70 Persen Pasien RI Alami Resisten Antimikroba, Makin Banyak Yang ‘Kebal’ Antibiotik

0
(0)

Ilustrasi obat antibiotik. Photo : U-Report

Jakarta – Indonesia memiliki bukti nyata resistensi antimikroba. Penggunaan antibiotik yang tidak tepat dapat menyebabkan bakteri yang resisten terhadap antibiotik muncul, yang menyebabkan pengobatan tidak efektif lagi. Hal ini pasti berdampak pada berbagai jenis layanan perawatan yang diberikan kepada pasien.

Faktor-faktor yang menyebabkan meningkatnya resistensi termasuk penggunaan antibiotik yang tidak tepat, kurangnya kesadaran tentang penggunaan obat, serta rendahnya akses terhadap layanan kesehatan yang berkualitas. Kondisi ini dapat mengarah pada komplikasi serius, memperpanjang masa perawatan, dan meningkatkan risiko kematian.

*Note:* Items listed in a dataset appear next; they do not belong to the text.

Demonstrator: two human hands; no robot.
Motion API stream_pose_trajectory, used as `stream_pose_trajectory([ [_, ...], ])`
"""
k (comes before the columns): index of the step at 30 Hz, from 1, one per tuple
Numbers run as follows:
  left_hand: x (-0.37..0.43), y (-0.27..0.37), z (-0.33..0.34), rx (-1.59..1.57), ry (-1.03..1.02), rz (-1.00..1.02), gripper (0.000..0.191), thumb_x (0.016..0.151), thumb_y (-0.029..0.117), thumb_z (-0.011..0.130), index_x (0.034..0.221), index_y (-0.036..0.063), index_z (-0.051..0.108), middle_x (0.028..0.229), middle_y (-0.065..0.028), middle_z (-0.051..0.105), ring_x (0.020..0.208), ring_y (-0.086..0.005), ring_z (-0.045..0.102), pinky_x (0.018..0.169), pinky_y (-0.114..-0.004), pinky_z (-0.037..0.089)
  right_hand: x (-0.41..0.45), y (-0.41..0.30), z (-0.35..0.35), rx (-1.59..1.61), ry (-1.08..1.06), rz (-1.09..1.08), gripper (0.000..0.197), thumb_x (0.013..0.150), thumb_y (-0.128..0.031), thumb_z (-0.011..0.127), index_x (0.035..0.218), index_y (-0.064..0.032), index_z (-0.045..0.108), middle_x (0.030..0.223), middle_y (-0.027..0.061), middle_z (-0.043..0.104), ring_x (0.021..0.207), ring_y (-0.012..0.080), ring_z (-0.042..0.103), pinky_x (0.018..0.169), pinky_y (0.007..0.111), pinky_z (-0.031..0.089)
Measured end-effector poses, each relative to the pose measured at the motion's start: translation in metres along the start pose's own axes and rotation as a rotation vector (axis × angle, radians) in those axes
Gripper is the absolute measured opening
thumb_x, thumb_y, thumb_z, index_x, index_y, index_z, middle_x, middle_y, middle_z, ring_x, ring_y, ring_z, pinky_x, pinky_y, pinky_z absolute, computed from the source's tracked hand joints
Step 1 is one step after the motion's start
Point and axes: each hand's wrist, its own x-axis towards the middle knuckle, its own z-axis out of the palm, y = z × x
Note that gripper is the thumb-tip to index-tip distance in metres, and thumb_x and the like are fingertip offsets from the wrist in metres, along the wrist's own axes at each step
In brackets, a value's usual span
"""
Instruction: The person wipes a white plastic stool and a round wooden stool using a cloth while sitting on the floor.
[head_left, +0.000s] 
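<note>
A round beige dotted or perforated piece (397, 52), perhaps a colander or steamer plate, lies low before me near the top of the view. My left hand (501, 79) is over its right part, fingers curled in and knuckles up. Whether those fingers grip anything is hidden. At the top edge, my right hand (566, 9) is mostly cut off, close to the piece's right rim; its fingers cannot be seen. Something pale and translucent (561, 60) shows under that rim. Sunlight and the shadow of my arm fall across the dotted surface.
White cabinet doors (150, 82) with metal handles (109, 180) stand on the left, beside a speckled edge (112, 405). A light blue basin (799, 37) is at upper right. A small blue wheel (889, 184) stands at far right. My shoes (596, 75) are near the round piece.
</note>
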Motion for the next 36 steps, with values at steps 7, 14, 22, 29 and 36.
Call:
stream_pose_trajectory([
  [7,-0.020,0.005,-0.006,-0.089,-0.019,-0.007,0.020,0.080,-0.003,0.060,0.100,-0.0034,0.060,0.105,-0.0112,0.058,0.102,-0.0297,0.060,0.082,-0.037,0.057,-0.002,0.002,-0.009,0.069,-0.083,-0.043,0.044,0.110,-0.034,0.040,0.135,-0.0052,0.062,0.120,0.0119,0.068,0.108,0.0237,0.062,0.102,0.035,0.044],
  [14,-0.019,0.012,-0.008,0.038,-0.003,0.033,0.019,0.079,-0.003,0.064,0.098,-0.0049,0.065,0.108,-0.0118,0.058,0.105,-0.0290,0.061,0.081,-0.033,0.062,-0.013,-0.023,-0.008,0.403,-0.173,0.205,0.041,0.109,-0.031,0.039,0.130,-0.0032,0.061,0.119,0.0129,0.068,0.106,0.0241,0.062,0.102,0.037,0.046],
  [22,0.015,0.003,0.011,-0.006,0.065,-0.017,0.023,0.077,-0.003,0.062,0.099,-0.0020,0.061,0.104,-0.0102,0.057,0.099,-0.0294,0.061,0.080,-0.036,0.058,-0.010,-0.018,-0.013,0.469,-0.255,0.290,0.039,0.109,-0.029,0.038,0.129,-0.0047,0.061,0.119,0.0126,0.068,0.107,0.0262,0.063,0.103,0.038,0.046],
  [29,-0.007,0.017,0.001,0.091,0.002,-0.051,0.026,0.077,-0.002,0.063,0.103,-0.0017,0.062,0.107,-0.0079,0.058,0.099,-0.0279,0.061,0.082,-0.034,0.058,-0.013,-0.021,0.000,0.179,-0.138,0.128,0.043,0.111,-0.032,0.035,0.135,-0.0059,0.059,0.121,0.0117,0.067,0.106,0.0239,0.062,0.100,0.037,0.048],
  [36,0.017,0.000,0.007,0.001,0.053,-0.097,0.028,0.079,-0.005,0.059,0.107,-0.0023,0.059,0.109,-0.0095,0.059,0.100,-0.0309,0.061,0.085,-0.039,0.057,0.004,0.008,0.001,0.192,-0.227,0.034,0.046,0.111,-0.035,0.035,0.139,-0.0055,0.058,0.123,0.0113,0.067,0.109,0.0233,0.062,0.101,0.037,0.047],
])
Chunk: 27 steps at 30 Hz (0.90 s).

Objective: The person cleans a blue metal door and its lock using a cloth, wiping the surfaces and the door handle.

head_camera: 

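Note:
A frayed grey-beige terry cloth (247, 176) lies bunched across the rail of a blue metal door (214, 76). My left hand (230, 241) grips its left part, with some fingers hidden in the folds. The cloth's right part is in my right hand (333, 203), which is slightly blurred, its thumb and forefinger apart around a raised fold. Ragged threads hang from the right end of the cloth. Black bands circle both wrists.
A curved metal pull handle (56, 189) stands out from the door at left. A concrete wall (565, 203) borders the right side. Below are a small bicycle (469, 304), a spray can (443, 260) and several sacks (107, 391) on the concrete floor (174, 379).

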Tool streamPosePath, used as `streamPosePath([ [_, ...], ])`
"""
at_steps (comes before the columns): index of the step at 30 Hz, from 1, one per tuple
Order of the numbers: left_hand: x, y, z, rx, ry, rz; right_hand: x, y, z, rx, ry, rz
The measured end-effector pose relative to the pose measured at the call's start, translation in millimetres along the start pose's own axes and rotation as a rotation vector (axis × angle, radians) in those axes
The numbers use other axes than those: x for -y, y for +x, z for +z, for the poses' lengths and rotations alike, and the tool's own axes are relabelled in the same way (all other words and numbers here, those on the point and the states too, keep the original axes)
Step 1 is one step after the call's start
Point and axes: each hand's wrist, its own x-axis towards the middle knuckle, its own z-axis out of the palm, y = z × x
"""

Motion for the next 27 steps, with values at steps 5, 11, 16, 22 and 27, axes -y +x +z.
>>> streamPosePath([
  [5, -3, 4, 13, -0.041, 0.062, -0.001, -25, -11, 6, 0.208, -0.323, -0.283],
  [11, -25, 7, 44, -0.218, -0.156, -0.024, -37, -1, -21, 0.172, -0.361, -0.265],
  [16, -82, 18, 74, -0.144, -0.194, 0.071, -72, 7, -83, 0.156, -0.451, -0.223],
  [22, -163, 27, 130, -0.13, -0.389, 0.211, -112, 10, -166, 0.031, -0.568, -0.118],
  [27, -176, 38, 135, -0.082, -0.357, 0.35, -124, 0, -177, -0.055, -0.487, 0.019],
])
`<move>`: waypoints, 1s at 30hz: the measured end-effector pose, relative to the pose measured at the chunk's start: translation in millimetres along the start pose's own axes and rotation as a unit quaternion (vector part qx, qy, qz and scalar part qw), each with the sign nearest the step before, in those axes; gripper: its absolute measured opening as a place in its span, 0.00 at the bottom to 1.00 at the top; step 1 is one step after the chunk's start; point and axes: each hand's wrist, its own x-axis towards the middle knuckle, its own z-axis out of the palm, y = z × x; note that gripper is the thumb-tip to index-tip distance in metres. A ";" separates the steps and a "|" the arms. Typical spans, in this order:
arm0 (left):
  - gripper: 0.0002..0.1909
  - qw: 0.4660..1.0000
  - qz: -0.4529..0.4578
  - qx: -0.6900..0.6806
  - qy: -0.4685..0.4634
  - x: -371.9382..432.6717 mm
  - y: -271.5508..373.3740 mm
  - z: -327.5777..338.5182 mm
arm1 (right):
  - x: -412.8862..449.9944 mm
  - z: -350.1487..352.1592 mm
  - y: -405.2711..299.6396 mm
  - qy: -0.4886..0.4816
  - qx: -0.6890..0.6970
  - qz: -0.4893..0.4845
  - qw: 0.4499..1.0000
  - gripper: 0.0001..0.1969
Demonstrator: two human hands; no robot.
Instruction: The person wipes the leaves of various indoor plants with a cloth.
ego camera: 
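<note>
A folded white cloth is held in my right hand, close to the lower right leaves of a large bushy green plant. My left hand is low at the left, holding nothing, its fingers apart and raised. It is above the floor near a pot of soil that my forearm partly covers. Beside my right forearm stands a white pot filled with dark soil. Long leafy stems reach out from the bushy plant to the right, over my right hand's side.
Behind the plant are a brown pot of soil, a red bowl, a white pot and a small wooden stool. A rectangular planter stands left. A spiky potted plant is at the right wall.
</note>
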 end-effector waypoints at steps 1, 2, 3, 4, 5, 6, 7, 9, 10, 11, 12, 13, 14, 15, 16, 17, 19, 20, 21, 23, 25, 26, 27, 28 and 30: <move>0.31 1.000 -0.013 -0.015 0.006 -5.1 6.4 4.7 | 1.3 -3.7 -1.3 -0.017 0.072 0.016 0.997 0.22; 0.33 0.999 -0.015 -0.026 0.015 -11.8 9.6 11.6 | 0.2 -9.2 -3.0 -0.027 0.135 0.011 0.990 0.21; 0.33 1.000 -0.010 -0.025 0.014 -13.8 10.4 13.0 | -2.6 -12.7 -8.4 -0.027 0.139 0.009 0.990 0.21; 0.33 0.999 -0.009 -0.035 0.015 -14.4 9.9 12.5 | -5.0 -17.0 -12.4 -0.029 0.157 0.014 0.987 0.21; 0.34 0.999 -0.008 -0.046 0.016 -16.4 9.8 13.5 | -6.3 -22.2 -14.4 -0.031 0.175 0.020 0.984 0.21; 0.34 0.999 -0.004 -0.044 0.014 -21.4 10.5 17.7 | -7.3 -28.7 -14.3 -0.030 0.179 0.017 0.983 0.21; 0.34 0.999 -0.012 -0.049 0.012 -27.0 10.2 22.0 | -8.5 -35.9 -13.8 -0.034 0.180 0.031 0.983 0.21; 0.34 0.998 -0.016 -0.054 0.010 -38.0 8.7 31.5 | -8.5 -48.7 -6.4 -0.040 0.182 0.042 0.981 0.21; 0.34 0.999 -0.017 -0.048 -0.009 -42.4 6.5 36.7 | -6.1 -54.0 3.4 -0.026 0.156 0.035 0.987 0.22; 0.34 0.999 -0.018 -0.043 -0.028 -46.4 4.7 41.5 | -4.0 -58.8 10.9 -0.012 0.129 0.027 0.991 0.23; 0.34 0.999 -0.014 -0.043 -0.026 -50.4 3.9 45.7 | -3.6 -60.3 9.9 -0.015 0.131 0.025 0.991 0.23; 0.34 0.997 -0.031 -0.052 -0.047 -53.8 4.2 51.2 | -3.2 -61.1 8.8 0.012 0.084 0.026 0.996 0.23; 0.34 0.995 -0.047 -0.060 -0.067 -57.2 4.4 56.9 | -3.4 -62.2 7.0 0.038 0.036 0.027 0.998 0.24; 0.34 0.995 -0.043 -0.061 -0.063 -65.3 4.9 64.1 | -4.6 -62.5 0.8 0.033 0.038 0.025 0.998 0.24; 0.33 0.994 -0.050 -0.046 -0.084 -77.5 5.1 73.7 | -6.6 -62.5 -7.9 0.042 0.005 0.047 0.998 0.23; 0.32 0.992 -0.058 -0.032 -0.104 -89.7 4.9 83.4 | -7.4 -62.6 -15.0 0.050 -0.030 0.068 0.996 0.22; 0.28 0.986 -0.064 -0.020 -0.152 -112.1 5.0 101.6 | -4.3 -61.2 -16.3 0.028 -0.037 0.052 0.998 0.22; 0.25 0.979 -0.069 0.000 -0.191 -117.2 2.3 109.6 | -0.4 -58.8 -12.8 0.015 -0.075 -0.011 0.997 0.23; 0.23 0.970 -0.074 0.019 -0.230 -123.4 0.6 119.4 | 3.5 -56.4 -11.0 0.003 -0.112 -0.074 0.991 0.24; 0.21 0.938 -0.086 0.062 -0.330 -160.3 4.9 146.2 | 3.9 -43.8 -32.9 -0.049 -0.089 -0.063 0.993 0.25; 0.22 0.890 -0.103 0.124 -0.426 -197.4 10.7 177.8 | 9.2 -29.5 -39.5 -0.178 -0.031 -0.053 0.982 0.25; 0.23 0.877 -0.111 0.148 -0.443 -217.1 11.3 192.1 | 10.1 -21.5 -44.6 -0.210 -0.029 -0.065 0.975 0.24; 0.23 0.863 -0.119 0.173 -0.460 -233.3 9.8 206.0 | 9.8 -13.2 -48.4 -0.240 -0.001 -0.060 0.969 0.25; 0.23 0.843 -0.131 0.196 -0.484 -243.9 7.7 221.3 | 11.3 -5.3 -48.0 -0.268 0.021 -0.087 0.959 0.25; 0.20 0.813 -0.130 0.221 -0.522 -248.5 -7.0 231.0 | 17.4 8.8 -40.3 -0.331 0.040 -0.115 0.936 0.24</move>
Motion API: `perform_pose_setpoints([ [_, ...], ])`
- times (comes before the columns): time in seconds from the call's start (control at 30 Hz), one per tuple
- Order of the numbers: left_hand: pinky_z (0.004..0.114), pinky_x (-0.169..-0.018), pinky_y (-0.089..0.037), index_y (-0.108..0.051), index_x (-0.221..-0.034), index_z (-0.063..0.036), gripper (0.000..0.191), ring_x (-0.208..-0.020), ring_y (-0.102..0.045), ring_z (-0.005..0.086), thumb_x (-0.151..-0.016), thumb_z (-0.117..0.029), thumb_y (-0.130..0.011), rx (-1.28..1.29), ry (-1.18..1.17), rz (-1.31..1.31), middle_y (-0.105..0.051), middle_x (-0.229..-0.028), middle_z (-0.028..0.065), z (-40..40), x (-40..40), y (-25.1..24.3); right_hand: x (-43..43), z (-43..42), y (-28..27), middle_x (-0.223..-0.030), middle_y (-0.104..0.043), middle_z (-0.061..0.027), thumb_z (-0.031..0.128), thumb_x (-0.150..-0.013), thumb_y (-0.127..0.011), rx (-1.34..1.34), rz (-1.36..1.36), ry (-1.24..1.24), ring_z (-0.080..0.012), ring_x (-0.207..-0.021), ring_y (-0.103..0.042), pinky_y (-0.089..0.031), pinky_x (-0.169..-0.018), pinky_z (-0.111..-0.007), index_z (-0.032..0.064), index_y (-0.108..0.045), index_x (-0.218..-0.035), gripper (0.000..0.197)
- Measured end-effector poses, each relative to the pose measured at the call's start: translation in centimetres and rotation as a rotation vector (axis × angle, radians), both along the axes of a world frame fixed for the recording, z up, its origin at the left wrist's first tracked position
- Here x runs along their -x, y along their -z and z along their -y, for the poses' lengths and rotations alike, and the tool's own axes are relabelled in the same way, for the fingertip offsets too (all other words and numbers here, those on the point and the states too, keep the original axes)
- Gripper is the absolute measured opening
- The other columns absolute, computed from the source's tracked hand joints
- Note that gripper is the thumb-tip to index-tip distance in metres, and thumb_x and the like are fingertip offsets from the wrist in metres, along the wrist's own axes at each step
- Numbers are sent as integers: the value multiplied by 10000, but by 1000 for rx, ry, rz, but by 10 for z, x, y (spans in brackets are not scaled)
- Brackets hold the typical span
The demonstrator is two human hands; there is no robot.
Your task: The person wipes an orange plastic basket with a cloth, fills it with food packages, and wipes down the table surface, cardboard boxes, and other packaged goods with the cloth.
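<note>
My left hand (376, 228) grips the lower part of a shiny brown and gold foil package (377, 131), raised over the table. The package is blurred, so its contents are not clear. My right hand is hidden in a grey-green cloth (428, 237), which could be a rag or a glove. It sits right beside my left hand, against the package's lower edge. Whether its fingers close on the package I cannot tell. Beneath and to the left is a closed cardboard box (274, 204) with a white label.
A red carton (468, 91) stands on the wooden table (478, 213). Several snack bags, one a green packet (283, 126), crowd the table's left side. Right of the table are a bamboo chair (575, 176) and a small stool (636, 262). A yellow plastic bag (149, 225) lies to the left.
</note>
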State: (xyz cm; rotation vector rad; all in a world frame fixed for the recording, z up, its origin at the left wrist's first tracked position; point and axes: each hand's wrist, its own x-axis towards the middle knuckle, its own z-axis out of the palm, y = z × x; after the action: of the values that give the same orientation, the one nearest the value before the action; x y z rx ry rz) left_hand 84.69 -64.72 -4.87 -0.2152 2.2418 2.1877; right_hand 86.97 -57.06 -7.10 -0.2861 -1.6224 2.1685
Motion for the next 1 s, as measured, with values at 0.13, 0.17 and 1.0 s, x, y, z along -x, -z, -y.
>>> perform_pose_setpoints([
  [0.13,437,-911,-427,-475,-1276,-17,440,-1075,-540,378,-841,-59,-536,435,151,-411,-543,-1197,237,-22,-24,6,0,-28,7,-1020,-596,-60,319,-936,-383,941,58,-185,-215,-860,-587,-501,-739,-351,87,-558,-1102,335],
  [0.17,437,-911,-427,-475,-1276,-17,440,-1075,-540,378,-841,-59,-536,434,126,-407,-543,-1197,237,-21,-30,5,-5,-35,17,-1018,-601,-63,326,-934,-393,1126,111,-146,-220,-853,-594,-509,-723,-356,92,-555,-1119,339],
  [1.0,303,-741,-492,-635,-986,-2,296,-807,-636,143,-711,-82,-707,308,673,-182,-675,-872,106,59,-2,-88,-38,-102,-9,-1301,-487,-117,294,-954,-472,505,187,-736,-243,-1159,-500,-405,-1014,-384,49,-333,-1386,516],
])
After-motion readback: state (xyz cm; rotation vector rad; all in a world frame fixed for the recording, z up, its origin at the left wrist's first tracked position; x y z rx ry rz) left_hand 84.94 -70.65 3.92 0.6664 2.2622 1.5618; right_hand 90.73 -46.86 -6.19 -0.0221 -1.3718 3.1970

Menurut Direktur Jenderal Pelayanan Kesehatan Kementerian Kesehatan (Kemenkes) RI dr Azhar Jaya, SH, SKM, MARS, insiden kasus resisten antimikroba sejauh ini terjadi pada dua jenis bakteri yakni Escherichia coli dan Klebsiella pneumoniae. Kedua bakteri tersebut bisa mengancam nyawa dan menyerang seluruh sistem organ tubuh manusia.

“Data AMR di Indonesia secara khusus didapatkan dari data yang dilaporkan oleh rumah sakit sentinel yang ditetapkan oleh Direktur Jenderal Pelayanan Kesehatan, di mana hasil pengukuran Extended-spectrum Beta-Lactamase (ESBL) tahun 2022 pada 20 rumah sakit sentinel site sebesar 68 persen,” beber Azhar di Jakarta, dalam keterangan tertulis, Selasa (17/9/2024).

“Kemudian, di tahun 2023 pada 24 rumah sakit sentinel site sebesar 70,73 persen dari target ESBL tahun 2024 sebesar 52 persen. Angka ini menunjukan, adanya peningkatan resistensi antimikroba pada bakteri jenis Escherichia coli dan Klebsiella pneumoniae.”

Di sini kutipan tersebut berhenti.